◆ EXERCISE
Which lines of the entries below include "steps"? List them all.

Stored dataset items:
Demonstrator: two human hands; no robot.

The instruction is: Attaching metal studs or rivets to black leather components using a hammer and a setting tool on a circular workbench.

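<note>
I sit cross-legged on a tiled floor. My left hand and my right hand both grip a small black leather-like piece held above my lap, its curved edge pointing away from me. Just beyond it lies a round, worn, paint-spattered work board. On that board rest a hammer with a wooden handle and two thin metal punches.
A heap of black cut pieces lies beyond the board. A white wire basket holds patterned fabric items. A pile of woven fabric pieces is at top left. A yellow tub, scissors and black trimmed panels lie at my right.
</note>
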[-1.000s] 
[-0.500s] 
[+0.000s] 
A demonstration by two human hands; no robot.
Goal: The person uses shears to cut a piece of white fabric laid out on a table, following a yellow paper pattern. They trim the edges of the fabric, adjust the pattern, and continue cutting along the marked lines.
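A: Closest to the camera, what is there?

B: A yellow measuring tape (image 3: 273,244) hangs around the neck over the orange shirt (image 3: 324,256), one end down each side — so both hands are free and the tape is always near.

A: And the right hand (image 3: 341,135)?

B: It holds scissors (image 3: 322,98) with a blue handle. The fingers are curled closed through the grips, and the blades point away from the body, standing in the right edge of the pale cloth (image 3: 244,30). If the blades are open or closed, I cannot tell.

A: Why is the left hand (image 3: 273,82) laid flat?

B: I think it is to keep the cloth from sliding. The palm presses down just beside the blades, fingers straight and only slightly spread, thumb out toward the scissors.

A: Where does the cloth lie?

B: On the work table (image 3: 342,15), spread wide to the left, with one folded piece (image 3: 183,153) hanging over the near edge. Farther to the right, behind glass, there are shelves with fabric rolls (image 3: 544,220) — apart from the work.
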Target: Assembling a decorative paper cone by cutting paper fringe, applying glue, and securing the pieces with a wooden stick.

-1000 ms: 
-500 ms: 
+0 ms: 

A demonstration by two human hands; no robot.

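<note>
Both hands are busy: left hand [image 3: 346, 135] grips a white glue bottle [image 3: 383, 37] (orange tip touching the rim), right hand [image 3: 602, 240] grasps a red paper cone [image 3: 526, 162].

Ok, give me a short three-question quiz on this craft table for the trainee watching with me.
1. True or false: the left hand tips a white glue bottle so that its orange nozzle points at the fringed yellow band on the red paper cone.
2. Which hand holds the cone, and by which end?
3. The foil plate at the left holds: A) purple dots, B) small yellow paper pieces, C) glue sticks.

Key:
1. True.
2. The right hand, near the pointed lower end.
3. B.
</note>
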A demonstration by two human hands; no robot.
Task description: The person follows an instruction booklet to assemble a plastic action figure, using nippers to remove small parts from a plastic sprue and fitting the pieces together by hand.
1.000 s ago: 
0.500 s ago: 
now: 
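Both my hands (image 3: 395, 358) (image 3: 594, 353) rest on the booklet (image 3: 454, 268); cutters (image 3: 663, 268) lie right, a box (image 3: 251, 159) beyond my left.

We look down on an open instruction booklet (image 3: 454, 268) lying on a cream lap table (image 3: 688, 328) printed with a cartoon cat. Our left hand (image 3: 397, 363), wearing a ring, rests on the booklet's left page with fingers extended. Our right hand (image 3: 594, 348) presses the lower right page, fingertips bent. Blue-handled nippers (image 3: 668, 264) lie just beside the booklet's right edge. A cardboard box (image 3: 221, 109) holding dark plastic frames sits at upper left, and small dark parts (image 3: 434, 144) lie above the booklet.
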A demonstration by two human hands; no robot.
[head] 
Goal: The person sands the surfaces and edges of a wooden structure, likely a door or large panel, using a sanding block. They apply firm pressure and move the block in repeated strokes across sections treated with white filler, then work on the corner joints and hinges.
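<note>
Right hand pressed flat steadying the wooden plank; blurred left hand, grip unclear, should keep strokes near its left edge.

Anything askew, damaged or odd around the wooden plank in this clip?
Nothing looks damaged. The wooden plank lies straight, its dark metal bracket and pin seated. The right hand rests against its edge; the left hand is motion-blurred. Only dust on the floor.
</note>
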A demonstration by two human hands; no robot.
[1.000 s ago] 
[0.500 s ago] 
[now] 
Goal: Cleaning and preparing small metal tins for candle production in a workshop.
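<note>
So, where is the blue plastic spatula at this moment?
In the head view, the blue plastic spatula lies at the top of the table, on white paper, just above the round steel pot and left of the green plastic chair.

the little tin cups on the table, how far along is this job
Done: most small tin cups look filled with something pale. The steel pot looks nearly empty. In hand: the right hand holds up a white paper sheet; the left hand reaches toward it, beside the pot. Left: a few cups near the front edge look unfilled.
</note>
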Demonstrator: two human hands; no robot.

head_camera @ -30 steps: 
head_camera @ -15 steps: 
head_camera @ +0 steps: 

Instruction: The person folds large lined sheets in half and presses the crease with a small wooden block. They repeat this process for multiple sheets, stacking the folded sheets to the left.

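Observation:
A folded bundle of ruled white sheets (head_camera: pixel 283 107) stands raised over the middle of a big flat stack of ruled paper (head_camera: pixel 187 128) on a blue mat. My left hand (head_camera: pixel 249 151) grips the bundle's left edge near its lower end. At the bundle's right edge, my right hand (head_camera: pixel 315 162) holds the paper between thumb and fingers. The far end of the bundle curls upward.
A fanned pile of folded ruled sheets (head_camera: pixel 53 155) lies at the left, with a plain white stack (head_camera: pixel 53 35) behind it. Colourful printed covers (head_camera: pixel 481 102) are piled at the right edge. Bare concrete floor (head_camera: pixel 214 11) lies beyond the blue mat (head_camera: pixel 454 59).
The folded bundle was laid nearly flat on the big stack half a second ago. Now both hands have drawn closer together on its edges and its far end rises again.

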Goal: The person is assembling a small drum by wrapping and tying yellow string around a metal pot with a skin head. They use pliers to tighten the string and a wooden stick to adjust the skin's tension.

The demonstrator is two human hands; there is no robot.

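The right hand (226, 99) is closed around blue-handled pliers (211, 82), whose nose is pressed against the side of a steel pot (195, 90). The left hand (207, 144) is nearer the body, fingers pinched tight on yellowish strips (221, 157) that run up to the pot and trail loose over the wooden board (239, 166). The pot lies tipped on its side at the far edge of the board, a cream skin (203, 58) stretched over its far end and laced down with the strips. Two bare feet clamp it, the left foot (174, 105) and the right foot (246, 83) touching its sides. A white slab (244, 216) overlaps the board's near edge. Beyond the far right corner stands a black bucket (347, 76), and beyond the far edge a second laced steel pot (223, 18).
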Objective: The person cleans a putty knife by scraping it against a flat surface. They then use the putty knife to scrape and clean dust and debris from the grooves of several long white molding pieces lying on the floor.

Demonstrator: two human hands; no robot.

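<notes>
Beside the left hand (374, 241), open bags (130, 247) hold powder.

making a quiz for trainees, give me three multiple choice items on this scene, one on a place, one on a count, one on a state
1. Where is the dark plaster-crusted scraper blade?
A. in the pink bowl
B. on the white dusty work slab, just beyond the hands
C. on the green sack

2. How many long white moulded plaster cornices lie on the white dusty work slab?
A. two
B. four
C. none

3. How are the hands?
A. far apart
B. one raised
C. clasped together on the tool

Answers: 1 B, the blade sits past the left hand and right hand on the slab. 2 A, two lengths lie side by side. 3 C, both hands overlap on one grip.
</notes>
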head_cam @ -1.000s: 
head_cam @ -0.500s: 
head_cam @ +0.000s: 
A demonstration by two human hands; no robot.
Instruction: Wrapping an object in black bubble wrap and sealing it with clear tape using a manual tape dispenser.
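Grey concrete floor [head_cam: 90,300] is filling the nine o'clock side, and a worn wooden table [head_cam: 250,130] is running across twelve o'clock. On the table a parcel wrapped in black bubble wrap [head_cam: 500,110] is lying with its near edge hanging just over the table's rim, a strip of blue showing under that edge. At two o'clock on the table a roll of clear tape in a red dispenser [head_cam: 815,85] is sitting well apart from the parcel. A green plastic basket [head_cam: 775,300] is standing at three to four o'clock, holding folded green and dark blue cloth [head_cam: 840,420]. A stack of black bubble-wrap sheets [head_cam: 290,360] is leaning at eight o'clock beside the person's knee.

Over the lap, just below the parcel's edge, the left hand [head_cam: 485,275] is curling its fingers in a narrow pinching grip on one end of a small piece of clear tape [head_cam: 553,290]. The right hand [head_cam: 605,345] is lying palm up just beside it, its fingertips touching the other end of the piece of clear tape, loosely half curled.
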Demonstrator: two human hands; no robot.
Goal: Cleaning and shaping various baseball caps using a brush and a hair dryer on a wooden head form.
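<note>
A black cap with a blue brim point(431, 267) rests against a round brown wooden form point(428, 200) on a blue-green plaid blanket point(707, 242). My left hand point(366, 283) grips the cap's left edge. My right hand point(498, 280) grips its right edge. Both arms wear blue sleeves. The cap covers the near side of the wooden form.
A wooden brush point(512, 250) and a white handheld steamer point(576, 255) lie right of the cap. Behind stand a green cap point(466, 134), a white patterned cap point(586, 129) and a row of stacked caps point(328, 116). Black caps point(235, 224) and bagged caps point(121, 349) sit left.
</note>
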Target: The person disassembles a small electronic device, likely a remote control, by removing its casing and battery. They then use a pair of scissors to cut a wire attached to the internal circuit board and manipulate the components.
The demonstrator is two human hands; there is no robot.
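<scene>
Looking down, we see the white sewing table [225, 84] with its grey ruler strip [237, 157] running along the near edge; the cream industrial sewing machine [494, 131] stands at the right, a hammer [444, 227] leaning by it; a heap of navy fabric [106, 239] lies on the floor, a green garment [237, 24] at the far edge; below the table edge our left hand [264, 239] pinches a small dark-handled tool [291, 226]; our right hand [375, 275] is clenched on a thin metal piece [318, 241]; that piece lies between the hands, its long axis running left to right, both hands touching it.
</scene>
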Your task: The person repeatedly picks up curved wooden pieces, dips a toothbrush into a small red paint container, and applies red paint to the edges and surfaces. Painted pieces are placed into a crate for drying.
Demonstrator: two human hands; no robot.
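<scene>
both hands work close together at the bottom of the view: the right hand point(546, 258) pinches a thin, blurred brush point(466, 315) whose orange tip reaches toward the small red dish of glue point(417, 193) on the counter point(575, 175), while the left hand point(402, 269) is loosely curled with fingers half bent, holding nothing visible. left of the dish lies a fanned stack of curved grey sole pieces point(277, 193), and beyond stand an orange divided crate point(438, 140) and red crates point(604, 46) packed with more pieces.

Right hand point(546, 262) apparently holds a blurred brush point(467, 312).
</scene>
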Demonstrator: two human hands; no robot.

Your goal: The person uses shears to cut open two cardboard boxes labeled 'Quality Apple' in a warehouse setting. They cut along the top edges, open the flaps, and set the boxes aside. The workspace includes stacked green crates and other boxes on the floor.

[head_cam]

◆ ANSWER SPACE
head_camera @ -30 steps: 
head_camera @ -15 steps: 
head_camera @ +0 steps: 

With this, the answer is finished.